Multi-bot port collisions

When adding TrucBot2, both bots' gateways default to port 18789. Two options: configure each bot's gateway port differently on MacTruc, or map a different BigMac-side port in the LocalForward. Example for TrucBot2: LocalForward 18790 localhost:18790.

Verbose mode for debugging

When SSH misbehaves and you don't know why, add -v (or -vv, -vvv for more). ssh -v TrucBot1 shows every step of the connection — key selection, host verification, channel setup. The "Offering public key" line tells you whether your key is actually being tried.

Tunnel survives the session, not BigMac sleep

The LocalForward stays up as long as the SSH session is alive. If BigMac sleeps or the network blips, the keepalive settings (ServerAliveInterval 60 / CountMax 3) will clean up the dead session within ~3 minutes.
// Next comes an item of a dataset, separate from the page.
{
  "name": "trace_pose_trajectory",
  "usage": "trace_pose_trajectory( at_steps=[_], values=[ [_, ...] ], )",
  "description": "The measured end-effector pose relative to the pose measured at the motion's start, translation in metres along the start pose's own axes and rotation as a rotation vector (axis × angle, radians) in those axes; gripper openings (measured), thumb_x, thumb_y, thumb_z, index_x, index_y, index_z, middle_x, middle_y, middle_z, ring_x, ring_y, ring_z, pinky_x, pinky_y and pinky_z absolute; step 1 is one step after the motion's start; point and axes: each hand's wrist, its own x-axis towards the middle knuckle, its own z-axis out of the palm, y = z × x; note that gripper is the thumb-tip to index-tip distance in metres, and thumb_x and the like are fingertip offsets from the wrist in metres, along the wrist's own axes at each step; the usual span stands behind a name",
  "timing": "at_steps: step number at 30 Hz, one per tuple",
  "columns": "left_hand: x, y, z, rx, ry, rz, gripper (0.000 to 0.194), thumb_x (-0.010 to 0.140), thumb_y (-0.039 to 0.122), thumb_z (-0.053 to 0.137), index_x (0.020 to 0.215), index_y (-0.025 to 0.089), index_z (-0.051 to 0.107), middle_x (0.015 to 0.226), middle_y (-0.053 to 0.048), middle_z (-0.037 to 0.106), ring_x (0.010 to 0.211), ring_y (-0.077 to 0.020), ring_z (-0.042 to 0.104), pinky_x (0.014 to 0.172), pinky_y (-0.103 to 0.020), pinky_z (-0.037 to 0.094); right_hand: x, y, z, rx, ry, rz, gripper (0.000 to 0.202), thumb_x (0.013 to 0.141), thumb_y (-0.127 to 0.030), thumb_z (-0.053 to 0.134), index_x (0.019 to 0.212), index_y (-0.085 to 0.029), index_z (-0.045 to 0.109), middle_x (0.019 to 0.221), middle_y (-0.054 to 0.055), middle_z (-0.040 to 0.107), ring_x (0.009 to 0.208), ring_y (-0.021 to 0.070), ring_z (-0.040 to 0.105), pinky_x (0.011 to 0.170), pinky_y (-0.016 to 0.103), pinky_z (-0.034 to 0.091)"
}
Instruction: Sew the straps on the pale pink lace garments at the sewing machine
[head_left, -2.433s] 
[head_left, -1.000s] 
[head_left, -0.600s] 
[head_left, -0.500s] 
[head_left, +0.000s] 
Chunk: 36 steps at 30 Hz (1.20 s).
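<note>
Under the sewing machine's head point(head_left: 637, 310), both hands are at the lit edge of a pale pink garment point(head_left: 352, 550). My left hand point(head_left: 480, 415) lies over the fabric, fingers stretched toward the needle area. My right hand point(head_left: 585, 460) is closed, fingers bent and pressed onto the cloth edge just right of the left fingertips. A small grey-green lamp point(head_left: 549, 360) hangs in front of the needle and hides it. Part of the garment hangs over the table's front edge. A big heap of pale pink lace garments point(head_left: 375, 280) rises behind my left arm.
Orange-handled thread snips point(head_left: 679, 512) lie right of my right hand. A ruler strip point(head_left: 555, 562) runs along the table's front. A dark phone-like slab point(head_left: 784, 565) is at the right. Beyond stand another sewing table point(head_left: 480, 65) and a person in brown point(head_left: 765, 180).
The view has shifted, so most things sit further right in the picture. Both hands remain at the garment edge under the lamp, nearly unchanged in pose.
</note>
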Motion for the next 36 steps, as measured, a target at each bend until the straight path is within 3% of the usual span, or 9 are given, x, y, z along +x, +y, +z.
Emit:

Just re-run ssh TrucBot1 when you're back.

Profile flag is required on MacTruc

Once SSH'd in, every openclaw command needs --profile trucbot1 or it'll talk to the default profile (empty/unused). Example: openclaw --profile trucbot1 status. Consider setting an alias in ~/.zshrc on MacTruc: alias oc='openclaw --profile trucbot1'.

Changelog

v1.1 · May 2026

Migrated from truc/ccornum mismatched user to clean isolated trucbot1 user. New static IP 192.168.1.51. OpenClaw upgraded to 2026.5.7 and now runs under --profile trucbot1. SSH host alias renamed from Truc to TrucBot1 to support future multi-bot setups. Added Tips & Gotchas section covering Remote Login, permissions, fingerprint changes, port collisions, and verbose debugging.

v1.0 · February 2026

Initial guide. Host Truc alias, user ccornum, IP 192.168.1.29, OpenClaw 2026.2.15.